Would you return all of this data exactly, leaving nothing out?

Segment Open

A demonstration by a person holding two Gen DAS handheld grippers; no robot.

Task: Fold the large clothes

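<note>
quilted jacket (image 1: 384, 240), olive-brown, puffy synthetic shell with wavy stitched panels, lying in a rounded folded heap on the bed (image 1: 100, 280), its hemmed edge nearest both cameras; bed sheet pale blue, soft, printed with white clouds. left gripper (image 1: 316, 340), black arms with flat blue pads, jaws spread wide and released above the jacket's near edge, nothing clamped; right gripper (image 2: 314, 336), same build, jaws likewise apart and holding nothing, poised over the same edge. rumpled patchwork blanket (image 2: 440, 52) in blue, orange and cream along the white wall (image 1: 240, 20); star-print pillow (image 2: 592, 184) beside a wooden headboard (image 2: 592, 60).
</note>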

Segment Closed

- Response to the exercise -
A demonstration by a person holding two Gen DAS handheld grippers; no robot.

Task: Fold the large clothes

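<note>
quilted jacket (image 1: 384, 240), olive-brown, puffy synthetic shell with wavy stitched panels, lying in a rounded folded heap on the bed (image 1: 100, 280), its hemmed edge nearest both cameras; bed sheet pale blue, soft, printed with white clouds. left gripper (image 1: 316, 340), black arms with flat blue pads, jaws spread wide and released above the jacket's near edge, nothing clamped; right gripper (image 2: 314, 336), same build, jaws likewise apart and holding nothing, poised over the same edge. rumpled patchwork blanket (image 2: 440, 52) in blue, orange and cream along the white wall (image 1: 240, 20); star-print pillow (image 2: 592, 184) beside a wooden headboard (image 2: 592, 60).
</note>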

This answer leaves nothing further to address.